Teck Resources' profit hit by lower coal prices

Teck Resources' profit hit by lower coal prices

Current annual production at Line Creek’s mine and preparation plant, about 25 km north of Sparwood in southeastern B.C., is roughly 3.5 and 3.5 million tonnes of clean coal, respectively.

Canada's largest diversified miner Teck Resources (TSX:TCK.A, TCK.B), (NYSE: TCK) posted Thursday a 44% drop in quarterly earnings caused mainly by “significantly” lower coal prices, yet it beat expectations by a penny exceeded its cost-cutting goals.

The Vancouver-based company, which produces coal, copper and zinc, noted prices for the fossil fuel tumbled US$111 per tonne in the second quarter from $156 per tonne a year earlier, the lowest since 2007.

The drop overshadowed the miner’s coal sales increase during the quarter, which totalled 6.8 million tonnes, compared with 6.3 million tonnes a year earlier.

Weak coal prices, however, have forced the firm to tighten up its belt.  In April it announced it planned to cut about 600 jobs, or 5% of its global workforce.

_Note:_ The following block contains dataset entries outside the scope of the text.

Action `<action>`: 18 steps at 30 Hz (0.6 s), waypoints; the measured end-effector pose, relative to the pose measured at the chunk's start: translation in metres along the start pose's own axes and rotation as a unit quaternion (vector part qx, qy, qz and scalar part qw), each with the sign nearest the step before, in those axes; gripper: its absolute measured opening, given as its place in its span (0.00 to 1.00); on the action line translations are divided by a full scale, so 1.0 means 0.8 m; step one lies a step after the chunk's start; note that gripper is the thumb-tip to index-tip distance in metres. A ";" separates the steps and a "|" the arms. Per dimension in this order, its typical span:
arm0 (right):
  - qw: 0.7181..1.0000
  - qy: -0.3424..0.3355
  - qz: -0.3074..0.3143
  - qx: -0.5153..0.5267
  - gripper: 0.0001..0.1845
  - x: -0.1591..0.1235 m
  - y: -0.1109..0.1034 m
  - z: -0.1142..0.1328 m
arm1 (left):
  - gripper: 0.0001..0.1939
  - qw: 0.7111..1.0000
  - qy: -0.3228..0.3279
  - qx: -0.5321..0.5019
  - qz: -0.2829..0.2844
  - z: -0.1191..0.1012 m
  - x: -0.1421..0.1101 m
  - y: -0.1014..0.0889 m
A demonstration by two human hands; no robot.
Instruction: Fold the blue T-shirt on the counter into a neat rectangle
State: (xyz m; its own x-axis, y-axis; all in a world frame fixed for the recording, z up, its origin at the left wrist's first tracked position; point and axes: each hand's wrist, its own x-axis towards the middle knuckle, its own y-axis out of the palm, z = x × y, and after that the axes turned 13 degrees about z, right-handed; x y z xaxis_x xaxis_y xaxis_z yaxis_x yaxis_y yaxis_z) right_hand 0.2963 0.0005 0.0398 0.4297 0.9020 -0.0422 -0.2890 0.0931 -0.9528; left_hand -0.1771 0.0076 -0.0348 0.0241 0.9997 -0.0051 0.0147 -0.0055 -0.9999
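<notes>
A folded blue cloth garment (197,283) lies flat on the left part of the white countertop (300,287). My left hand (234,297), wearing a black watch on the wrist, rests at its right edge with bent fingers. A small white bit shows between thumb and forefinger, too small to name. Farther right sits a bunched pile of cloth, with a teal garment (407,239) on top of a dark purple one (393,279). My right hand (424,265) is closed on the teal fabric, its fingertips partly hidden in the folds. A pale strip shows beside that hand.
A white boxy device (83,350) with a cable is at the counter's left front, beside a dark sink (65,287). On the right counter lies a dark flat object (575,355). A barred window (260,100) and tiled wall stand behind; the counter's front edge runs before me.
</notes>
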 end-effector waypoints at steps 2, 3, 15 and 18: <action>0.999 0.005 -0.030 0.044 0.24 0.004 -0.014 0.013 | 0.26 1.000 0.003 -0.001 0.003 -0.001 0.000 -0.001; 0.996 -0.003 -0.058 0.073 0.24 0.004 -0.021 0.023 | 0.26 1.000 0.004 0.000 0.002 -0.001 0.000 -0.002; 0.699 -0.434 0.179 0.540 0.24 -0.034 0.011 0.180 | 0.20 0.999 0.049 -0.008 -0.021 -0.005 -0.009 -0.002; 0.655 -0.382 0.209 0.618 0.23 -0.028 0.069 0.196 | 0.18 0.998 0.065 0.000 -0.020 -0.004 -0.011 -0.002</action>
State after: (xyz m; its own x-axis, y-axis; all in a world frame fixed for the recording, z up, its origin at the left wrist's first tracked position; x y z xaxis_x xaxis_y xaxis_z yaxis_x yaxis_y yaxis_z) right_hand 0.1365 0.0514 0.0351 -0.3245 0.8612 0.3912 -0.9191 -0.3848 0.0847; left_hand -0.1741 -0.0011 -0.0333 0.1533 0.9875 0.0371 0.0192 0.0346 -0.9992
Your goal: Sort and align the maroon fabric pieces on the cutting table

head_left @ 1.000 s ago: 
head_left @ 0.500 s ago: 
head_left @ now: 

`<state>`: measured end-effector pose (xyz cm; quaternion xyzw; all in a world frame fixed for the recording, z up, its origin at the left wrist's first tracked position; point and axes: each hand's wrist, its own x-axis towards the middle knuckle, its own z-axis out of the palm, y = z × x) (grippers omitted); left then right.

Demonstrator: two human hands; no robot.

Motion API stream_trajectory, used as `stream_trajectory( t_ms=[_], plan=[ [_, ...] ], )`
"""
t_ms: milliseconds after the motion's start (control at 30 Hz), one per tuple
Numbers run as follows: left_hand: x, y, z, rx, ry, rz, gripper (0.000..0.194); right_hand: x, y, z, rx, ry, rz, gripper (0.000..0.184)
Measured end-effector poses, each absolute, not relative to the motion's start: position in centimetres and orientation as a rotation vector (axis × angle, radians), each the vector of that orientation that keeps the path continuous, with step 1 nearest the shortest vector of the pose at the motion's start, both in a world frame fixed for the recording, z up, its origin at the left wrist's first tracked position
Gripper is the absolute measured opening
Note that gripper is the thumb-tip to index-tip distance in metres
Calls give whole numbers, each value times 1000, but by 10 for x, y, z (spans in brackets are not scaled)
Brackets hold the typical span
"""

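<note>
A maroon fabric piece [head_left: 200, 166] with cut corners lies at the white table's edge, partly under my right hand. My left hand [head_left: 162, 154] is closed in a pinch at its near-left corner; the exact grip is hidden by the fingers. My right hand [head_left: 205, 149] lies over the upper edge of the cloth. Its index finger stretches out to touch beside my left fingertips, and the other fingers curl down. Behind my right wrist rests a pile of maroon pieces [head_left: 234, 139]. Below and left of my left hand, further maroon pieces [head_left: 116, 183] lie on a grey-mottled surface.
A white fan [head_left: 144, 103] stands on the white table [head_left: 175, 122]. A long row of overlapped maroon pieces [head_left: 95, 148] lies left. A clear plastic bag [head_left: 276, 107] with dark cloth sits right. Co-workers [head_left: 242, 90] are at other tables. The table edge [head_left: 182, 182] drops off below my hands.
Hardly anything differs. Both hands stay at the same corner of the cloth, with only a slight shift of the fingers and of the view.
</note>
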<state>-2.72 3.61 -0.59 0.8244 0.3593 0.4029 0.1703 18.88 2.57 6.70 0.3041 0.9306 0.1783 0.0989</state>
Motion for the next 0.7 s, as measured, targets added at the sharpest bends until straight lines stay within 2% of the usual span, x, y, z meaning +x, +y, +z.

Teck earned $74.6 million (Cdn$80 million) or 14 Canadian cents a share, down from $133 million (Cdn$143m), or 25 Canadian cents, a year earlier. Its quarterly adjusted profit was 13 Canadian cents a share, down from 34 Canadian cents a year earlier but ahead of the Thomson Reuters mean estimate of 12 Canadian cents.

The Canadian miner also said that a cost cutting program launched in 2012 has exceeded its initial goals. So far Teck said it has identified $180 million of ongoing annual operating cost savings, implemented $170 million of them, and realized $150 million on an annualized basis.

Next stop: oil sands

Teck said its primary development focus is on securing a significant interest in the Alberta oil sands with the development of the Fort Hills Oil Sands project, which it owns in partnership with Suncor Energy (TSX:SU, NYSE: SU) and Total SA (NYSE:TOT).

The firm said the construction phase of Fort Hills will require substantial investment of capital through 2017, but that the investment will eventually generate significant cash flows, diversify its commodity mix and provide a long-life asset in a stable jurisdiction.

The company’s stock, which has fallen about 7% this year on the Toronto Stock Exchange, was up over 4% at 10:45 am ET, changing hands at $26.74.